Additionally, the dissection of phasic and tonic neurotransmitter dynamics in response to drug delivery is also feasible through fiber photometry. However, it has yet to be applied to paradigms with contingent drug delivery21.

Being able to run refined analysis of complex decision-making processes in relation to fiber photometry signals will uncover important neural signatures in behaving animals with minimal manipulation of normal physiological states. These techniques can be especially useful when considering the pathological behavioral disruptions that occur in individuals with problematic substance use or other disorders that are currently modeled in rodents through complex behavioral paradigms. In addition, Pyfiber is particularly useful for a rapid assessment of the quality of effects. The ability to swiftly process individual files through the modules to evaluate the intensity of signals is highly valuable before conducting complex analysis on complete data sets.

Limitations of Pyfiber

There are some limitations that must be acknowledged and addressed in future updates. One primary limitation is that the Behavior module can only directly process raw data from Imetronic software. Data from other behavioral systems need to be reformatted before being used in Pyfiber. Since many researchers utilize behavioral apparatus from other companies (e.g. Med Associates), it would be beneficial to expand Pyfiber’s capability to directly handle raw data from other behavioral systems.
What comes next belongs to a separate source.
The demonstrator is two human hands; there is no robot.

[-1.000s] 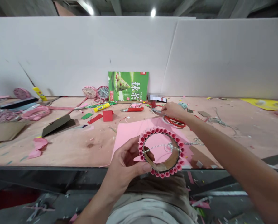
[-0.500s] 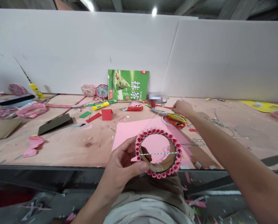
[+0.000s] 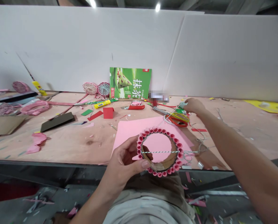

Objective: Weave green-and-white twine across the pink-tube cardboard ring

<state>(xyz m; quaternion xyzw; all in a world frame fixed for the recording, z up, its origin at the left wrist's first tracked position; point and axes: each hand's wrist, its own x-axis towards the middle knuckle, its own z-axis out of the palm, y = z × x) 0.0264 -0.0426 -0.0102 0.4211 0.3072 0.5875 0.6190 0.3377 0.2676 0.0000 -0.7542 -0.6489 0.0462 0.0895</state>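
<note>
Left hand (image 3: 126, 158): clenched on a cardboard ring (image 3: 159, 166) edged in rolled pink paper, held above a pink card sheet (image 3: 127, 132), apparently to keep striped twine (image 3: 160, 152) taut across its opening. Right hand (image 3: 194, 105): pinched, seemingly on the twine, beside red-handled scissors (image 3: 177, 122) on the plywood table (image 3: 71, 146)

The left grip (image 3: 125, 158) holds a cardboard ring (image 3: 160, 166) over a paper sheet (image 3: 134, 130) on the surface (image 3: 66, 143), with twine (image 3: 160, 152) strung across the ring. Scissors (image 3: 177, 120) lie just before the right grip (image 3: 194, 105), a utility knife (image 3: 135, 107) lies to its left, and a glue stick (image 3: 102, 104) lies farther left. Behind, a printed packet (image 3: 129, 82) leans against a panel (image 3: 223, 56).
</note>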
Likewise, currently Pyfiber only supports fiber photometry files from Doric systems. As fiber photometry data files are relatively similar across most systems, the conversion from other systems to the Doric layout is quite simple. However, in a future version of Pyfiber, there will be the possibility to upload data types from other photometry systems. Lastly, another limitation is that currently, Pyfiber is only able to analyze single-site recordings. Given that researchers are now using multi-site recordings, it will be interesting to update Pyfiber to enable multi-site analysis.

In conclusion, Pyfiber can be a major asset to fluorescent imaging studies during operant behavior and favors their implementation, which remains limited. This open-source analytical python library helps eliminate analytical difficulties that behavioral labs face when implementing bulk fluorescent imaging techniques. Above all, Pyfiber permits a selective and exhaustive collection and analysis of the various events occurring during FP recordings to optimize data analysis. By bridging the analytical gap between behavioral events occurring in an operant behavior paradigm with fiber photometry signals, the use of Pyfiber and its adaptation to other set-ups open the door to an exhaustive analysis of the neuronal signature of the events occurring while freely behaving animals are tested in complex protocols.

Pyfiber is a project that aims to contribute by lightening the analytical burden underlying the combination of fluorescent imaging and behavioral neuroscience, contributing to advancement of understanding of neural dynamics during complex behaviors. The development of Pyfiber is a continuous project that will evolve and develop in function of advances in the field and feedback from users and potential users.